B. Aktivitas dan istirahat

Gejala : Kelemahan, kelelahan, malaise, cepat lelah, insomnia, tidak tidur


semalaman karena diare

Tanda : Merasa gelisah dan ansietas

C. Sirkulasi

Tanda : takikardi (respon terhadap demam, dehidrasi, proses inflamasi dan nyeri).

D. Nutrisi

Gejala : mual, muntah, anoreksia

Tanda : Hipoglikemia, perut buncit, dehidrasi, berat badan turun.

E. Eliminasi

Tanda : diare, penurunan haluaran urine.

F. Nyeri

Gejala : Nyeri epigastrik, nyeri daerah pusat, colik

G. Integritas ego

Gejala : Ansietas

Tanda : Gelisah, ketakutan

H. Keamanan

Tanda : kulit kemerahan, kering, panas, suhu meningkat


Diagnosa dan intervensi keperawatan

1. Defisit volume cairan berhubungan dengan kehilangan sekunder terhadap diare.

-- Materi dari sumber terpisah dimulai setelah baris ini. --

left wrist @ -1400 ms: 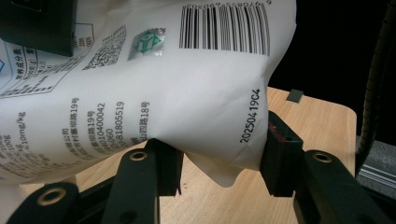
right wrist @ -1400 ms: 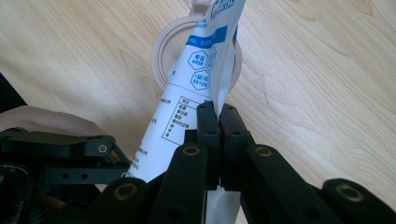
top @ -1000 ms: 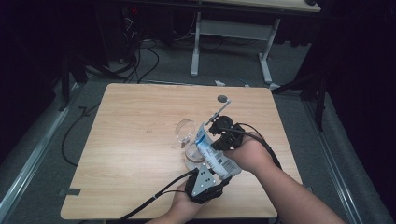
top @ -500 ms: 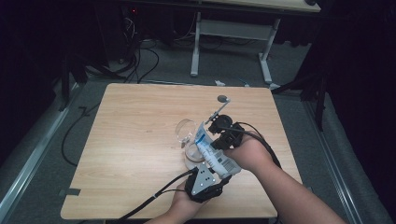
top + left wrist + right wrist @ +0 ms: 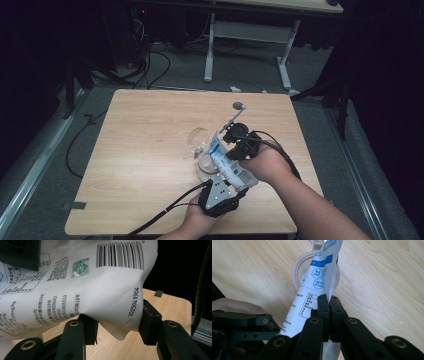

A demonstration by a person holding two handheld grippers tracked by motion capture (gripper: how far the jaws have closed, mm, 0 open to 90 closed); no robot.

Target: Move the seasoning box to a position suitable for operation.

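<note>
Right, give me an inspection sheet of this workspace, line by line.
Surface: light wooden table, bare wood apart from the job's things.
Job's things: white printed bag tilted over a round lid; clear glass jar on its side beside them.
Clutter: small grey spoon near the far edge.
Grippers: left gripper shut on the bag's bottom; right gripper pinches its upper edge.
Cables: black cable trails from the left gripper; more lie on the floor.
Surroundings: dark room, white table legs behind.

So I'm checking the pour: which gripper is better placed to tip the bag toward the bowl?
Probably the left gripper: it clamps the bag at its bottom corner, ready to lift. The right gripper pinches its edge above the bowl.
</note>
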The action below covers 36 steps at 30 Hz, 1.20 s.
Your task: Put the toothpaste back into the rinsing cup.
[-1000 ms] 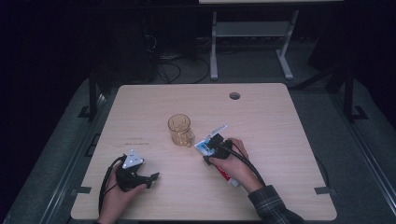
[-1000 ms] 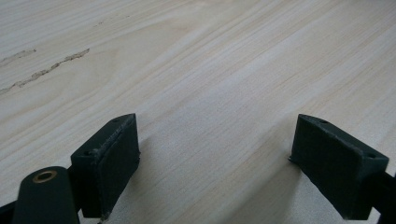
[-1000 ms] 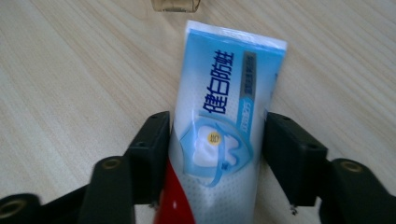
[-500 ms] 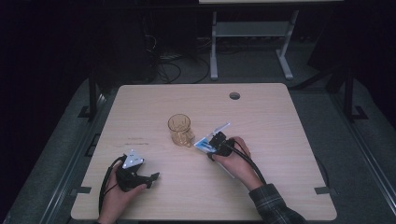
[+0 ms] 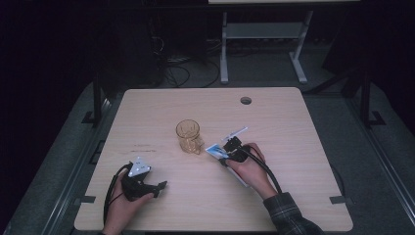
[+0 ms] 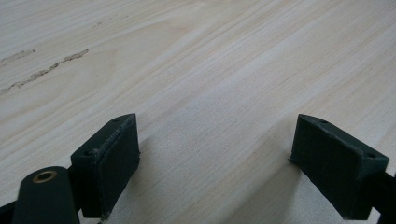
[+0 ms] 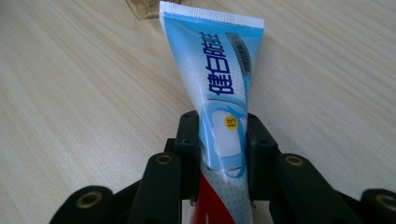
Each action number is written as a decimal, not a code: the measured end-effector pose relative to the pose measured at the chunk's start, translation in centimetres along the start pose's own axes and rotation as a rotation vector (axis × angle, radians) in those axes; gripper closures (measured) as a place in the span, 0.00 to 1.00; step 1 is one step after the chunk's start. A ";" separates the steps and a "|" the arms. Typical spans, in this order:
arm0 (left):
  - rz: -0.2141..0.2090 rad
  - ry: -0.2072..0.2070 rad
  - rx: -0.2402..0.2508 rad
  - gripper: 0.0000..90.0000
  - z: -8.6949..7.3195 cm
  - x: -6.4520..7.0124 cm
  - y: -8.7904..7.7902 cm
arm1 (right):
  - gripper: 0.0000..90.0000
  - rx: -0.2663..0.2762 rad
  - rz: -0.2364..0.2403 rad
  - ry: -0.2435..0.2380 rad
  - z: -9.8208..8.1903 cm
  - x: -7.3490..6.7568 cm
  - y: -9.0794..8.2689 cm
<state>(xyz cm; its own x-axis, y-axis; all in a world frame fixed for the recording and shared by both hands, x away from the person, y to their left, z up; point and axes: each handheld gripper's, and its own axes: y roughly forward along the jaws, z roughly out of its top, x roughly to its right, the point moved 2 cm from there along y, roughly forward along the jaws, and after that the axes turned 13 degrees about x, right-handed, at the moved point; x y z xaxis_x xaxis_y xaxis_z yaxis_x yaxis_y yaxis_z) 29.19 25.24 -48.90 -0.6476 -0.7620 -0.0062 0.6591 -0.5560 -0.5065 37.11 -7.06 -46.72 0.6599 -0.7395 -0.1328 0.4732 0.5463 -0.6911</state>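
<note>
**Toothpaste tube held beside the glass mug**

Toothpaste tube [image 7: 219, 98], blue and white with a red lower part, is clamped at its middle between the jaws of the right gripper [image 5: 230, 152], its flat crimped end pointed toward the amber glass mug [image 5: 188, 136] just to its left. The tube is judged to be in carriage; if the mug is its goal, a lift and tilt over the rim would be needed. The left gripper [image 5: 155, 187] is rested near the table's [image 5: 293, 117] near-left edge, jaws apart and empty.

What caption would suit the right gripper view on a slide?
The right hand-held gripper clamps a blue toothpaste tube above a pale wooden table.
</note>
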 end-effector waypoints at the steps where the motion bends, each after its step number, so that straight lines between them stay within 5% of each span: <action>1: 0.000 0.000 0.000 0.16 0.0 0.0 0.0 | 0.79 0.008 0.002 0.005 -0.1 0.1 -0.1; 16: -0.001 0.001 0.000 0.16 0.0 0.0 0.0 | 0.79 0.056 0.034 0.063 -0.5 0.9 -1.2; 36: -0.002 0.002 0.000 0.16 0.0 0.0 0.0 | 0.80 0.213 0.062 0.083 0.6 1.5 -4.5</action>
<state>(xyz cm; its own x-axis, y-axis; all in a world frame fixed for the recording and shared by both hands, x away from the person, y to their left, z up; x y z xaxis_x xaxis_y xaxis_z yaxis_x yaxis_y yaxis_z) 29.19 25.24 -48.90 -0.6494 -0.7604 -0.0068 0.6580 -0.5574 -0.5063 36.33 -10.36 -43.38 0.6451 -0.7273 -0.2343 0.5520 0.6556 -0.5153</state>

Tujuan : mempertahankan keseimbangan cairan dan elektrolit dengan kriteria


tidak ditemukannya tanda tanda dehidrasi dan pasien mampu memperlihatkan
tanda – tanda rehidrasi dan pemeliharaan hidrasi yang adekuat.

Intervensi

- Monitor intake dan out put cairan

- Observasi tanda-tanda dehidrasi ( hipertermi, turgor kulit turun, membran


mukosa kering)

- Berikan oral rehidrasi solution sedikit membantu hidrasi yang adekuat

- Observasi tanda-tanda dehidrasi

- Observasi pemberian cairan intra vena

2. Gangguan rasa nyaman nyeri berhubungan dengan spasme otot polos sekunder
akibat migrasi parasit di lambung.

Tujuan : Setelah dilakukan tindakan keperawatan nyeri akan hilang atau


berkurang dengan kriteria hasil, pasien tidak menunjukkan kesakitan.

Intervensi:

- Kaji tingkat dan karakteristik nyeri

- Beri kompres hangat di perut

- Ajarkan metode distraksi selama nyeri akut

- Atau posisi yang nyaman yang dapat mengurangi nyeri

- Kolaborasi untuk pemberian analgetik


3. Perubahan nutrisi kurang dari kebutuhan tubuh berhubungan dengan anoreksia
dan muntah

Tujuan : nutrisi terpenuhi dengan kriteria pasien menunjukkan nasfsu makan


meningkat, berat badan sesuai usia

Intervensi :

- Beri diit makanan yang adekuat, nutrisi yang bergizi

- Timbang BB setiap hari

- Jelaskan pentingnya nutrisi yang adekuat

- Pertahankan kebersihan mulut


DAFTAR PUSTAKA

Soetjiningsih, 2011, tumbuh kembang anak, EGC Jakarta


Price, S.A., Wilson, L.M 2012, Patofisiologi: Konsep klinis Proses-proses penyakit
Edisi 4, EGC, Jakarta
Hidayat, A. Aziz Alimut. 2008. Ilmu kesehatan anak untuk pendidikan kesehatan.
Jakarta. Salemba mesika. Hal: 8-23
Suparti,yupi. 2007. Buku ajar konsep dasar keperawatan anak. Jakarta: EGC
Carpenito, L.J., 2000, Diagnosa keperawatan, edisi 8, EGC, Jakarta.